Upon introduction of approximately 10⁶ cells grown in ZVI medium into a reactor containing electrodes poised at −0.076 V versus SHE, electrical current representing uptake of electrons increased steadily and reached a plateau within 4 weeks. After this initial growth, removal of the medium and replacement with sterile medium did not decrease the rate at which electrons were drawn from the electrode, suggesting that the source of increased current was an attached catalyst, and the reaction was not influenced by soluble mediators. A portion of these electrodes were scraped under sterile conditions and used to inoculate a second series of electrochemical cells. Following transfer into the second chamber, the rate of electrical current flowing to the electrode again increased steadily to a similar value after a 3-week period. At all time points, current was dependent upon the presence of oxygen, as flushing of oxygen from reactors eliminated electron flow.

When subsamples from these “second-transfer” electrodes were transferred to a third reactor, similar increases in current resulted. A representative trace showing the increase in electron flow from background levels (representing abiotic oxygen reduction) after a third transfer is shown (Fig. 1A). All voltammetry data (Fig. 1) and images (Fig. 2) are from “third-transfer” reactors, where the only iron present is from the 0.3 µM FeSO₄ added with trace minerals for nutritional purposes, which is 6 orders of magnitude less than what is used to support growth by Fe(II) oxidation (1). Observations are the results of three separate inoculation and serial propagation experiments, and each reactor contained at least three independent electrodes for subsequent imaging and testing.

FIG 2 — Scanning electron micrographs of *M. ferrooxydans* PV-1 attached to graphite electrodes. (A) *M. ferrooxydans* PV-1 cells undergoing longitudinal bifurcate cell division. (B) *M. ferrooxydans* PV-1 cells attached to graphite electrode.

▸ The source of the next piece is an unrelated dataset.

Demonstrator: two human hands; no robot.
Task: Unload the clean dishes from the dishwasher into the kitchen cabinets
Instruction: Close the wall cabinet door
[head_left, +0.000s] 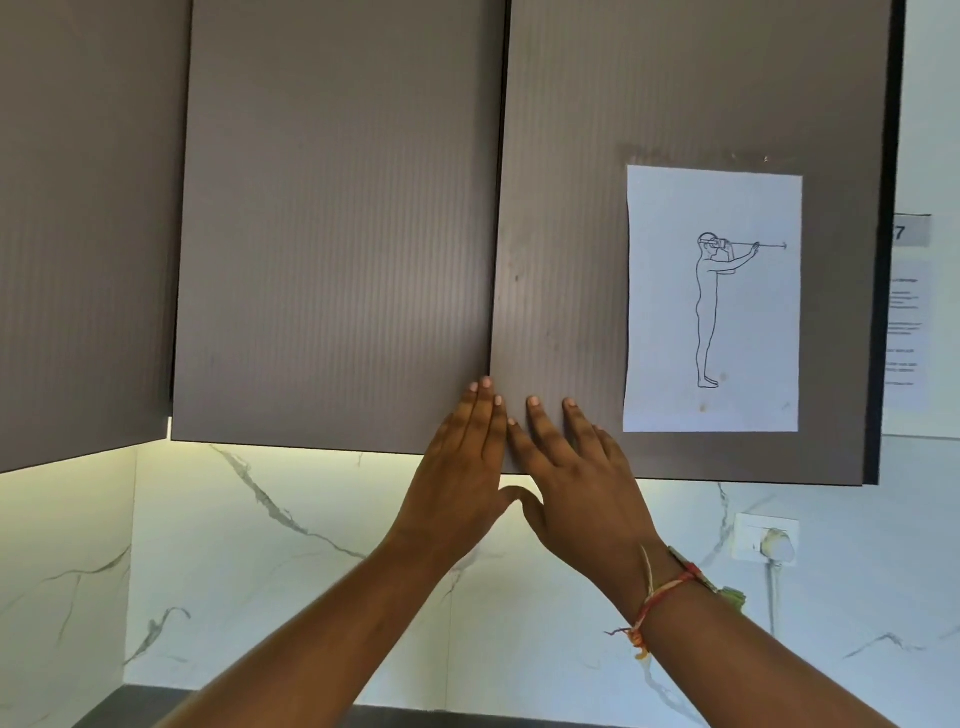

When electrodes from third-transfer reactors were placed in sterile ZVI medium, a characteristic zone of Fe(III) precipitation again formed, and Y-shaped twisted stalks could be easily visualized in samples from this zone via light microscopy (results from two separate reactors). In contrast, sterile poised electrodes incubated over 8 weeks did not demonstrate any current increase, and no M. ferrooxydans-like growth was observed when these electrodes were placed in ZVI medium. Scanning electron micrographs of colonized electrodes from all stages of propagation consistently revealed cell densities between 1 × 10⁶ and 5 × 10⁶ cells/cm². The fact that reactors typically contained 18 cm² of electrodes, combined with the small amount of electrode (typically ~3 cm²) scraped for each transfer, required that the initial inoculum of ~10⁶ cells undergo at least three doublings per transfer to produce the observed final cell density. This indicates that M. ferrooxydans PV-1 could accept electrons at this redox potential and use these electrons to generate ATP, fix CO₂, and produce biomass. The fact that the electron donor is a solid surface is consistent with the hypothesis that electron-harvesting proteins are exposed on the outer membrane.

After 30 days, all electrodes (n = 15) containing M. ferrooxydans PV-1 increased their rate of current consumption by at least 10 µA/cm² above background abiotic rates. At the relatively high potential (−0.076 V) used to colonize electrodes, abiotic O₂ reduction by sterile electrodes accounted for approximately 80% of the current consumed. However, as electron transfer rates could be measured across a range of redox potentials and compared to sterile electrodes, it was possible to determine if M. ferrooxydans PV-1 was able to compete for oxygen differently at stronger driving forces (low redox potentials). Rates obtained from sterile electrodes were subtracted from rates obtained from colonized electrodes to infer the contribution of M. ferrooxydans to oxygen reduction at each redox potential (Fig. 1B). These studies revealed that at low redox potentials (−0.3 V) the presence of cells more than doubled the maximal rate of electron transfer from the electrode surface. Also, biotic electron transfer increased to account for over 50% of total electron flux (Fig. 1B).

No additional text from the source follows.